Generate scope configuration for lever application and plotting based on user selections.

Parameters:
  • selected_issue (str) – Selected issue value from dropdown (can be “All”)

  • selected_group (str) – Selected group value from dropdown (can be “All”)

  • selected_action (str) – Selected action value from dropdown (can be “All”)

Returns:

Configuration dictionary containing: - level: “Action”, “Group”, or “Issue” indicating scope level - lever_condition: Polars expression for filtering selected actions - group_cols: List of column names for grouping operations - x_col: Column name to use for x-axis in plots - selected_value: The actual selected value for highlighting - plot_title_prefix: Prefix for plot titles

Return type:

dict[str, str | pl.Expr | list[str]]

logger
_INTERACTION_ID_RAW_KEY = 'pxInteractionID'
_get_interaction_id_candidates() list[str]

Build the set of possible interaction ID column names from the schema.

Collects the raw key, display name, and aliases from both table definitions so this stays in sync with column_schema.py.

Return type:

list[str]

_find_interaction_id_column(columns: set[str]) str

Return the first matching interaction ID column name from the data.

Parameters:

columns (set[str])

Return type:

str

sample_interactions(df: polars.LazyFrame, n: int | None = None, fraction: float | None = None, id_column: str | None = None) polars.LazyFrame

Sample interactions from a LazyFrame before ingestion.

Uses deterministic hash-based filtering so the same data and limit always produce the same sample. All rows belonging to a selected interaction are kept (stratified on interaction ID).

Exactly one of n or fraction must be provided.

Parameters:
  • df (pl.LazyFrame) – Raw data to sample from.

  • n (int, optional) – Maximum number of unique interactions to keep.

  • fraction (float, optional) – Fraction of interactions to keep (0.0–1.0).

  • id_column (str, optional) – Name of the interaction ID column. Auto-detected if not given.

Returns:

Filtered LazyFrame containing only the sampled interactions.

Return type:

pl.LazyFrame

sample_and_save(df: polars.LazyFrame, n: int | None = None, fraction: float | None = None, output_dir: str | None = None) polars.LazyFrame

Sample interactions and persist the result as a parquet file.

Writes decision_analyzer_sample.parquet into output_dir (defaults to the current working directory).

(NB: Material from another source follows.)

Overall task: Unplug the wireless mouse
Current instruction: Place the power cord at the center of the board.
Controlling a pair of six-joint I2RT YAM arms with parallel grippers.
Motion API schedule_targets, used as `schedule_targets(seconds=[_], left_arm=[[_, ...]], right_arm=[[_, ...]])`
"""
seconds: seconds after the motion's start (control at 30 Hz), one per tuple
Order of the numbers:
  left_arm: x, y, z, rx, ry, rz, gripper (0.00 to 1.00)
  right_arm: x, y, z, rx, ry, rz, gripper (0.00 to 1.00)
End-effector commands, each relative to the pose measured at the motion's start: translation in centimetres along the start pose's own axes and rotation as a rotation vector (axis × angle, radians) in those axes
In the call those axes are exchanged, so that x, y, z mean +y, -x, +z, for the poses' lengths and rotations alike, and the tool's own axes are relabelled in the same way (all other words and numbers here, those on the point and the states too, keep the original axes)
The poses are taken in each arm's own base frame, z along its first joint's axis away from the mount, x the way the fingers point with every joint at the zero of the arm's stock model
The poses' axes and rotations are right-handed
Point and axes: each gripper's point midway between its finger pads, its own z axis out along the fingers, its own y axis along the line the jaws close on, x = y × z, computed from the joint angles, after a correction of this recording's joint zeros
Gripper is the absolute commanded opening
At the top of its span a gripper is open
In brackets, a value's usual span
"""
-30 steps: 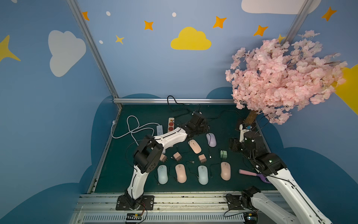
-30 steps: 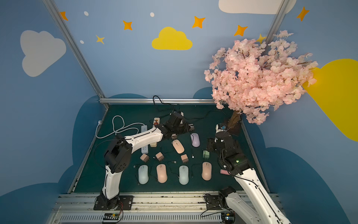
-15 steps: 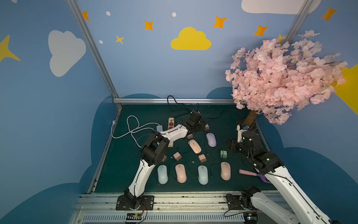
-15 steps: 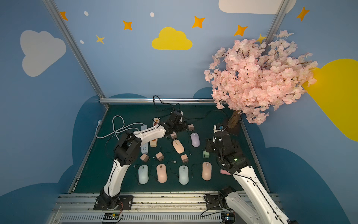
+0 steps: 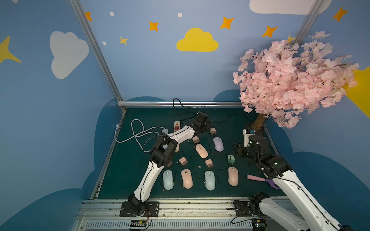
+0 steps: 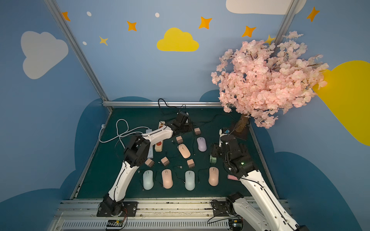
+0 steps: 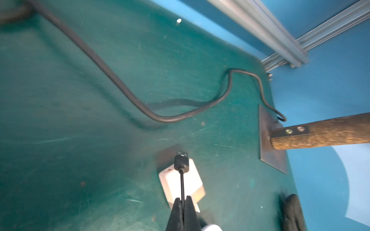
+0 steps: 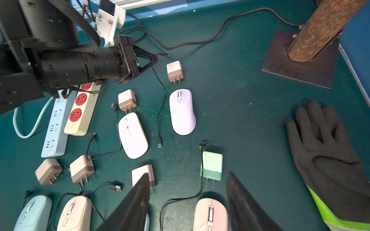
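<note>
My left gripper (image 7: pixel 182 199) is shut on a thin black cable (image 7: pixel 182 184). The cable's plug (image 7: pixel 181 162) hangs free just past the fingertips, above a pale pink charger (image 7: pixel 192 182). In the right wrist view the same gripper (image 8: pixel 155 59) pinches the cable (image 8: pixel 160 112), which trails down beside the lilac mouse (image 8: pixel 182 112) to a loose USB end (image 8: pixel 159 144). No cable enters that mouse. Both top views show this gripper (image 5: pixel 208 129) (image 6: pixel 190 129) near the back of the mat. My right gripper (image 8: pixel 188 175) (image 5: pixel 238 150) stands open over a pink mouse (image 8: pixel 210 214) and a green charger (image 8: pixel 211 166).
Several more mice (image 5: pixel 187 178) lie in a row near the front edge, with small chargers (image 5: pixel 183 161) among them. Two power strips (image 8: pixel 82 112) lie at the left under my left arm. The tree's base plate (image 8: pixel 300 66) stands at the back right. A black glove (image 8: pixel 328 152) rests on the mat's right side.
My left arm's elbow has swung toward the back and its gripper has drawn off the pale pink charger, which now shows beside it. The right arm has barely moved.
</note>
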Motion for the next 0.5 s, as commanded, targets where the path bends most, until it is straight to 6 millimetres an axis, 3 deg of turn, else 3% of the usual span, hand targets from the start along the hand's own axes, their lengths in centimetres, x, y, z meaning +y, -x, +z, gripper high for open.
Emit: schedule_targets(seconds=[0.0, 0.1, 0.27, 0.37, 0.47], left_arm=[[0.4, 0.7, 0.2, 0.0, 0.017, 0.01, 0.08], [0.6, 1.1, 0.4, -0.002, 0.021, 0.011, 0.18], [0.5, 2.5, -0.8, -0.025, 0.039, 0.03, 0.44], [-0.2, 3.7, -3.0, -0.055, 0.05, 0.069, 0.54], [-0.9, 5.2, -6.6, -0.107, 0.072, 0.121, 0.67]], right_arm=[[0.1, -0.2, 0.2, 0.003, 0.01, 0.004, 0.6], [0.1, -0.2, 0.2, 0.003, 0.009, 0.004, 0.6], [0.3, 0.1, -0.1, -0.005, 0.02, -0.005, 0.61], [0.7, 0.5, -0.6, -0.021, 0.041, -0.024, 0.62], [1.7, 1.0, -1.2, -0.049, 0.101, -0.057, 0.63]])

Returns a LazyFrame scanning the written file so downstream code benefits from a fast parquet scan.

If the data is smaller than the requested sample, sampling is skipped and the original LazyFrame is returned unchanged (no file is written).

Parameters:
  • df (pl.LazyFrame) – Raw data to sample from.

  • n (int, optional) – Maximum number of unique interactions to keep.

  • fraction (float, optional) – Fraction of interactions to keep (0.0–1.0).

  • output_dir (str, optional) – Directory for the sample parquet file. Defaults to ".".

Returns:

Either a scan of the written parquet file, or the original LazyFrame when sampling was skipped.

Return type:

pl.LazyFrame

parse_sample_flag(value: str) dict[str, int | float]

Parse the --sample CLI flag value into keyword arguments.

Supports absolute counts ("100000") and percentages ("10%").

Returns:

Either {"n": <int>} or {"fraction": <float>}.

Return type:

dict

Parameters:

value (str)